#### Goal of the exercise
Word for word, copy out the data below, omitting pictures.

-- Opening Marker --

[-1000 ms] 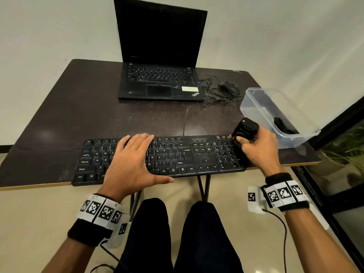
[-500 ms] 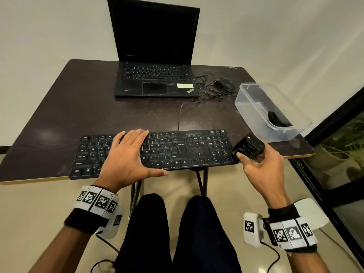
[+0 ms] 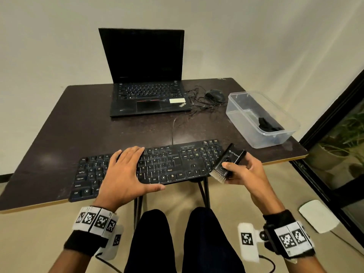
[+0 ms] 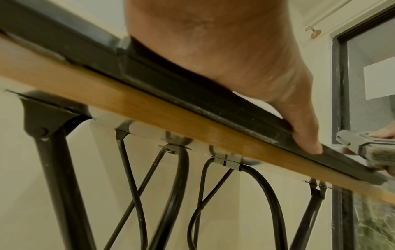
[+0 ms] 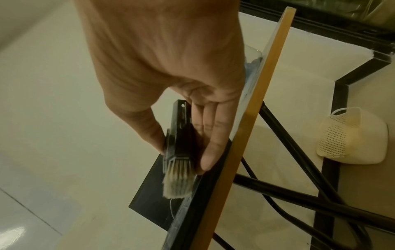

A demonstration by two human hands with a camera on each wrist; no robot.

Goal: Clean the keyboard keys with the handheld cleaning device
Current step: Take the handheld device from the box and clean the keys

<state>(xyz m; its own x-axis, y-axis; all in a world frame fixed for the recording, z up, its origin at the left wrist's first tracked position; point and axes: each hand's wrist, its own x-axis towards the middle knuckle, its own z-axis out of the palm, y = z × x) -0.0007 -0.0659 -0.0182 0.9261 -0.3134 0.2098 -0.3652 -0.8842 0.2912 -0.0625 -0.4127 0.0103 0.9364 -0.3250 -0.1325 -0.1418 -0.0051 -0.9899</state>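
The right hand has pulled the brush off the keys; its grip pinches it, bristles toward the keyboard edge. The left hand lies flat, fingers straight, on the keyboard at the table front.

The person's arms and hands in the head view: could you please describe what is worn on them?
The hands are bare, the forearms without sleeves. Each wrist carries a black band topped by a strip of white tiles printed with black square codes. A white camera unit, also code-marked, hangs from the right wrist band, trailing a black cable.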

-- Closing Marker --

#### Answer area
[-1000 ms] 
[-500 ms] 
[+0 ms] 
[+0 ms] 
[+0 ms] 

A demonstration by two human hands with a camera on each wrist; no robot.

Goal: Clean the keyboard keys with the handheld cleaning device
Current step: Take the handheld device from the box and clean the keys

<state>(xyz m; its own x-axis, y-axis; all in a world frame fixed for the recording, z up, its origin at the left wrist's first tracked position; point and axes: each hand's wrist, its own x-axis towards the middle knuckle, its own z-axis out of the palm, y = z × x) -0.0007 -0.0659 -0.0182 0.9261 -0.3134 0.2098 -0.3652 -0.8842 0.2912 -0.0625 -0.4127 0.0103 0.9364 -0.3250 -0.1325 -0.1418 -0.0051 -0.9899</state>
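The right hand has pulled the brush off the keys; its grip pinches it, bristles toward the keyboard edge. The left hand lies flat, fingers straight, on the keyboard at the table front.

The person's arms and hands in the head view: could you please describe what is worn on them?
The hands are bare, the forearms without sleeves. Each wrist carries a black band topped by a strip of white tiles printed with black square codes. A white camera unit, also code-marked, hangs from the right wrist band, trailing a black cable.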

Output for the exercise is complete.